UNO-Sonderbeauftragte Jane Connors: Anwältin für Blauhelm-Opfer
Die UNO hat eine neue Sonderbeauftragte für die Opfer von sexueller Ausbeutung und Missbrauch durch Blauhelmsoldaten ernannt.
„Handbuch hat Antworten für unterdrückte Frauen“ titelte die australische Zeitung Canberra Times im September 1987. Die Autorin dieses Leitfadens für Opfer von häuslicher und sexueller Gewalt, Belästigung und Missbrauch war eine gewisse Jane Connors. Es sieht so aus, als könnte sie ihr Handbuch bald neu auflegen: Die UNO hat die 63-jährige Juristin zur Sonderbeauftragten für die Opfer von sexueller Ausbeutung und Missbrauch durch Blauhelmsoldaten ernannt.
In den vergangenen Jahren gab es immer wieder Missbrauchsvorwürfe gegen UN-Soldaten, so etwa bei den UN-Missionen in der Zentralafrikanischen Republik und im Kongo.

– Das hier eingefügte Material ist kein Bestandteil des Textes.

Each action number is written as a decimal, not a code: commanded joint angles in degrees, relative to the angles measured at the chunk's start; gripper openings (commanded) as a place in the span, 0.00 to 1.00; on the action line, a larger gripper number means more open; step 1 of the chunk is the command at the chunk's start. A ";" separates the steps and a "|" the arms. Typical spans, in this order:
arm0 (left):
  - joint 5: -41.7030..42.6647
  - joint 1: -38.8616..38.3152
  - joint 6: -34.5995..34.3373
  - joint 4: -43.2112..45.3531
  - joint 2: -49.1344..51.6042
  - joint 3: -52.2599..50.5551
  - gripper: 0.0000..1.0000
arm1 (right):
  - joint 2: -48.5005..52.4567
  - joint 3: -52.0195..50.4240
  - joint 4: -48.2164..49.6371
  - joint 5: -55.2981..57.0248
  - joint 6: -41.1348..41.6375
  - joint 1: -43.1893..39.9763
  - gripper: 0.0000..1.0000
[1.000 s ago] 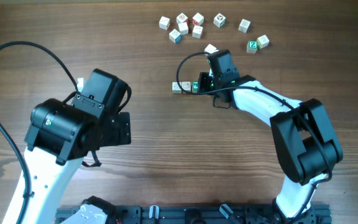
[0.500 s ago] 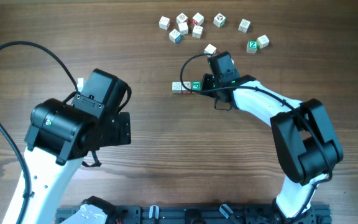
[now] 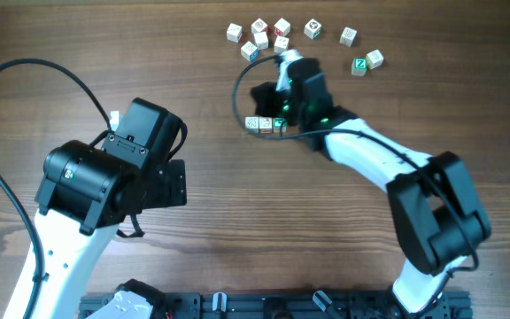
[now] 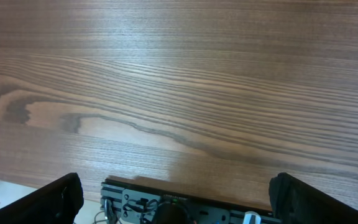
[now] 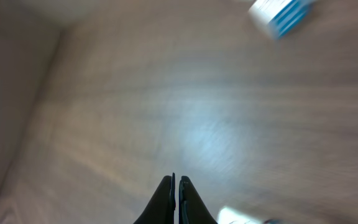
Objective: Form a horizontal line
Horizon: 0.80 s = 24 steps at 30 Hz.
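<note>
Horizontal line (image 3: 266, 124): three cubes (image 3: 251, 123) are seen side by side; judged complete.
Right gripper (image 5: 174, 198), at its 1 o'clock, is pinched closed, empty; left gripper (image 4: 176, 186) is spread wide, empty.

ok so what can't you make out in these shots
- Overhead: the letters on the three-cube row are too small to read.
- Right wrist: everything beyond the shut right tool is blurred, and the top edge cuts off the blue-striped cube.
- Overhead: that tool is smeared, so its tips are unclear.
</note>
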 commanded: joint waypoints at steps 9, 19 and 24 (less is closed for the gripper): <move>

UN-Generalsekretär António Guterres hatte in seiner Antrittsrede angekündigt, gegen sexuelle Gewalt durch Blauhelme vorgehen zu wollen.
Nun soll Connors mit Regierungsbehörden, Zivilgesellschaften und Menschenrechtsorganisationen zusammenarbeiten, um die Opfer zu unterstützen, erklärten die Vereinten Nationen. Derzeit arbeitet die Sonderbeauftragte bei der Menschenrechtsorganisation Amnesty International in Genf. Die UNO ist Connors aber gut bekannt: Sie arbeitete unter anderem in Leitungspositionen für das Büro des Hohen Kommissars für Menschenrechte.

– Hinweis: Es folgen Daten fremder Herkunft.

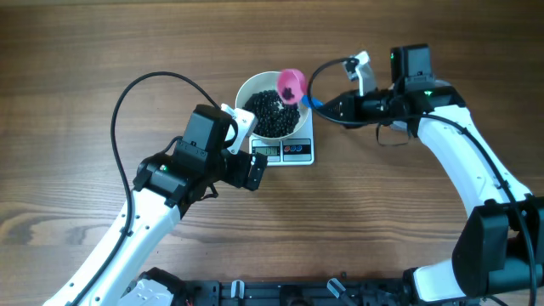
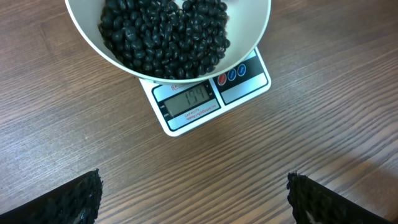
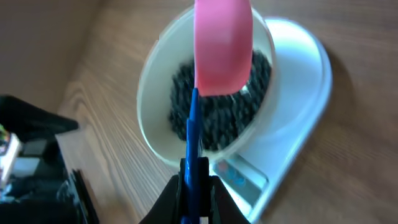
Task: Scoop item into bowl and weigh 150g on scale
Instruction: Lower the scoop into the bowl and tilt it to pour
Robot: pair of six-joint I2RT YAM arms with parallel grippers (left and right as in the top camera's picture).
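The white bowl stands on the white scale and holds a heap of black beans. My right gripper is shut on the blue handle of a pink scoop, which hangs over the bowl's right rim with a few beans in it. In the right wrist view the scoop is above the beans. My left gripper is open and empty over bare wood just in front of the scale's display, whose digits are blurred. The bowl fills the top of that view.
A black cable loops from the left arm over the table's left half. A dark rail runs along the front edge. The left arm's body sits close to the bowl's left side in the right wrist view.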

Eigentlich hatte die Juristin früher einmal etwas mit Kunst machen wollen, Schauspielern etwa – oder Archäologin werden, sagte sie einst in einem Interview. Aber ihr Vater brachte sie dazu, neben geisteswissenschaftlichen Kursen auch Jura an der Australian National University zu studieren: Sie solle finanziell unabhängig werden, war sein Argument.

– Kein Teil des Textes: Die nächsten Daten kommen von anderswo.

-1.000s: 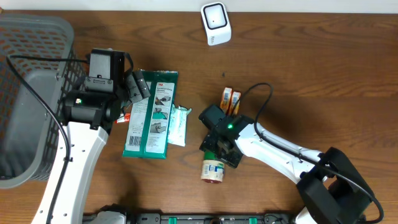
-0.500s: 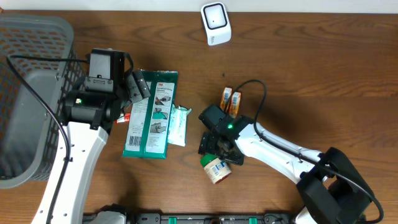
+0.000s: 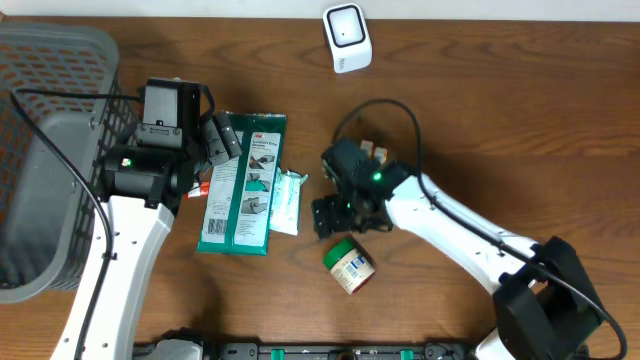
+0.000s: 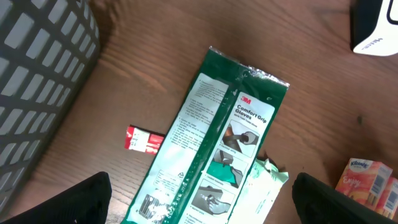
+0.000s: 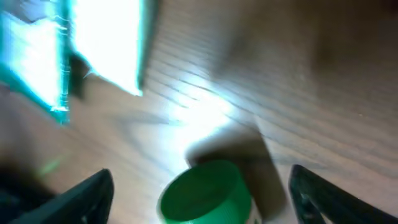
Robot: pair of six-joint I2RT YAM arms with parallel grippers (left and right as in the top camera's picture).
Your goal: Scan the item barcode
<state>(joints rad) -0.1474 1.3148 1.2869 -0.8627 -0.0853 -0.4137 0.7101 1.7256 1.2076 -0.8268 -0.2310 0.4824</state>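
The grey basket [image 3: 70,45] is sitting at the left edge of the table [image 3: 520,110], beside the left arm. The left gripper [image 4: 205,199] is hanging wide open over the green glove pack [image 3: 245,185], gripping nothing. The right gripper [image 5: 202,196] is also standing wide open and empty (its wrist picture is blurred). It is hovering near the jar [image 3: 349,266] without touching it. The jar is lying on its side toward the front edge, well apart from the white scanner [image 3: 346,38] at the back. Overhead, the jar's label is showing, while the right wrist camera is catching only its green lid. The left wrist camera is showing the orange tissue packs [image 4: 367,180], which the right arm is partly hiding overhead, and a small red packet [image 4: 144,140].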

Schon früh kam die Australierin dabei zu den Themen, die auch künftig Teil ihrer Arbeit sein werden: Bereits 1979 in ihrer Masterarbeit schrieb Connors über das Anzeigen von Kindesmissbrauch. In den 1980ern fing Connors an, sich beruflich mit Gewalt gegen Frauen zu beschäftigen, als sie an der University of London arbeitete. So entstand schließlich auch das Handbuch für Opfer sexueller Gewalt. Auch da hatte Connors schon eine Verbindung zur UNO, denn sie schrieb dieses Buch, um an die UN-Dekade der Frau zu erinnern.